- [How to complete this task]
The reply should contain each record below, returned exactly as given.

- [Source material]
_____

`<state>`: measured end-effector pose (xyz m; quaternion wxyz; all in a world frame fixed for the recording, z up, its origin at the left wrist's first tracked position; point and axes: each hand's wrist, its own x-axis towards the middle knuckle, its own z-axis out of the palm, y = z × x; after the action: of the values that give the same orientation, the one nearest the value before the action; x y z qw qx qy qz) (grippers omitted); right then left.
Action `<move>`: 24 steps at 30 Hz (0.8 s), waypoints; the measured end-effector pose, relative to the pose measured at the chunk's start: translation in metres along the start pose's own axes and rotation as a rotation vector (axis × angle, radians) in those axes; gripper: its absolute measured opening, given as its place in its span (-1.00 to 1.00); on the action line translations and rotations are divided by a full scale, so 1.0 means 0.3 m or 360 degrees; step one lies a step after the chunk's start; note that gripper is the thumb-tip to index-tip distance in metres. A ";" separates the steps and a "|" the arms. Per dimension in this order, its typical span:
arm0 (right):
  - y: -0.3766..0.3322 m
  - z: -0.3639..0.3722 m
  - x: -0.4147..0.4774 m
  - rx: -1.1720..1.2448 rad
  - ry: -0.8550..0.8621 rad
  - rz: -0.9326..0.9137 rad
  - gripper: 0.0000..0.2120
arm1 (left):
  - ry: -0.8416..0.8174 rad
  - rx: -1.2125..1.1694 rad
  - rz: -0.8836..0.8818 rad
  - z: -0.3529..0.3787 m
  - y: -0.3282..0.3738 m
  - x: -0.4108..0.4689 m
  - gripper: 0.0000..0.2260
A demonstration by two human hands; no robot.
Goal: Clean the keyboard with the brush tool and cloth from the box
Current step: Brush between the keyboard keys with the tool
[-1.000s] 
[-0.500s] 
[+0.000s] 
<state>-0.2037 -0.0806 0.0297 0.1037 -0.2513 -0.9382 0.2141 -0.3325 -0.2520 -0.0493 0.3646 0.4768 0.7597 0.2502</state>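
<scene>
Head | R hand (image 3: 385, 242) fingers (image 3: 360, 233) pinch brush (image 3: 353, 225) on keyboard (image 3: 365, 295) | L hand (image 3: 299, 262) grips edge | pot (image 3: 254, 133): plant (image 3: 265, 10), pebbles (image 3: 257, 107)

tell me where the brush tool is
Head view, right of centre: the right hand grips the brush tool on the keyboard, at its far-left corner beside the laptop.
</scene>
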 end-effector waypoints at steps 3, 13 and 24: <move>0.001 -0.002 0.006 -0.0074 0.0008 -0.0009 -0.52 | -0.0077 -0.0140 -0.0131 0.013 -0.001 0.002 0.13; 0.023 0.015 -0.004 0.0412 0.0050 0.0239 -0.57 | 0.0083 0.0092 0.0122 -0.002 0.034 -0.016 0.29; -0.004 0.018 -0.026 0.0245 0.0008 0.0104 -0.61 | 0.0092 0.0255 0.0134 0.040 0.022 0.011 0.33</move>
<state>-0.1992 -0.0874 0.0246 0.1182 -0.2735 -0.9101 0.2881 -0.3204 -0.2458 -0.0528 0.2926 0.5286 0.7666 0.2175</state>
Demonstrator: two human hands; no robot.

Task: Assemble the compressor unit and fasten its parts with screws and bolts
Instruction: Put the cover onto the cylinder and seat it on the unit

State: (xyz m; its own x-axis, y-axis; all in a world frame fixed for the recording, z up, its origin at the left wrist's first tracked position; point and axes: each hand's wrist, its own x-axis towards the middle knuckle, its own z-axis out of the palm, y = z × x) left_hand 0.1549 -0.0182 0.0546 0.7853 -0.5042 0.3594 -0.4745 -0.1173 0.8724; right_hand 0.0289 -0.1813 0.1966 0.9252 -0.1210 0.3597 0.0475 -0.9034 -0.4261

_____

- [Result of the exercise]
`<state>`: measured end-effector pose (xyz m; quaternion wxyz; all in a world frame fixed for the recording, z up, its origin at the left wrist's first tracked position; point and axes: each hand's wrist, its own x-axis towards the middle knuckle, its own z-axis out of the palm, y = z × x; after the action: of the values that give the same orientation, the one nearest the value before the action; x y z qw qx qy qz) (grippers omitted); right then left.
Action `<move>`: 24 steps at 30 Hz (0.8 s), waypoints; the measured end-effector pose, relative to the pose measured at the chunk's start: translation in metres along the start pose's own axes and rotation as a rotation vector (axis × angle, radians) in those axes; gripper: its absolute measured opening, given as its place in its span (-1.00 to 1.00); on the action line translations and rotations are divided by a full scale, so 1.0 means 0.3 m or 360 degrees; step one lies a step after the chunk's start; note that gripper is the thumb-tip to index-tip distance in metres. A ";" separates the steps and a "|" the arms. Per dimension in this order, its typical span:
arm0 (right):
  - y: -0.3766..0.3322 m
  - z: -0.3639..0.3722 m
  - x: -0.4147..0.4774 m
  - rx: -1.1720..1.2448 rad
  - ry: -0.8550..0.8621 rad
  - rz: -0.9326..0.9137 rad
  - gripper: 0.0000..0.2120
arm1 (left):
  - ry: -0.8416..0.8174 rad
  - rx: -1.2125..1.1694 rad
  - rz: -0.8836..0.8818 rad
  - z: -0.3529..0.3787 m
  - y: -0.3282..0.3738 m
  - x: -0.4108..0.4689 m
  - gripper: 0.0000..0.2260
A demonstration by two human hands; no robot.
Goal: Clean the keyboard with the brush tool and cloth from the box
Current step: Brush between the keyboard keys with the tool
[-1.000s] 
[-0.500s] 
[+0.000s] 
<state>-0.2037 -0.0806 0.0297 0.1037 -0.2513 -0.9382 0.2141 -0.3325 -0.2520 -0.0493 0.3646 0.4768 0.7597 0.2502</state>
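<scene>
Head | R hand (image 3: 385, 242) fingers (image 3: 360, 233) pinch brush (image 3: 353, 225) on keyboard (image 3: 365, 295) | L hand (image 3: 299, 262) grips edge | pot (image 3: 254, 133): plant (image 3: 265, 10), pebbles (image 3: 257, 107)

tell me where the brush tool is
Head view, right of centre: the right hand grips the brush tool on the keyboard, at its far-left corner beside the laptop.
</scene>
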 end-effector waypoints at steps 3, 13 and 24: <move>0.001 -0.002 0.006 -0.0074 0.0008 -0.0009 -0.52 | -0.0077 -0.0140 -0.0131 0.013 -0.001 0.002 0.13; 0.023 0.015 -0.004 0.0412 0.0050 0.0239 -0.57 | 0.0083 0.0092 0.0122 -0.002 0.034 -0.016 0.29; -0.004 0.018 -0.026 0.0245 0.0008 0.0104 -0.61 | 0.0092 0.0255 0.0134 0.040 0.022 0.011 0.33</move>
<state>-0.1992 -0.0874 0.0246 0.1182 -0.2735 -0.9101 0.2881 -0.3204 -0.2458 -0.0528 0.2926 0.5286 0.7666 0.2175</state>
Demonstrator: two human hands; no robot.

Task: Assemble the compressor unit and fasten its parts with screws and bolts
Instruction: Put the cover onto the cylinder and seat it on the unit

State: (xyz m; its own x-axis, y-axis; all in a world frame fixed for the recording, z up, its origin at the left wrist's first tracked position; point and axes: each hand's wrist, its own x-axis towards the middle knuckle, its own z-axis out of the palm, y = z × x) left_hand 0.1549 -0.0182 0.0546 0.7853 -0.5042 0.3594 -0.4745 -0.1173 0.8724; right_hand 0.0289 -0.1813 0.1966 0.9252 -0.1210 0.3597 0.0475 -0.9034 -0.4261

Nothing else is required for this exercise.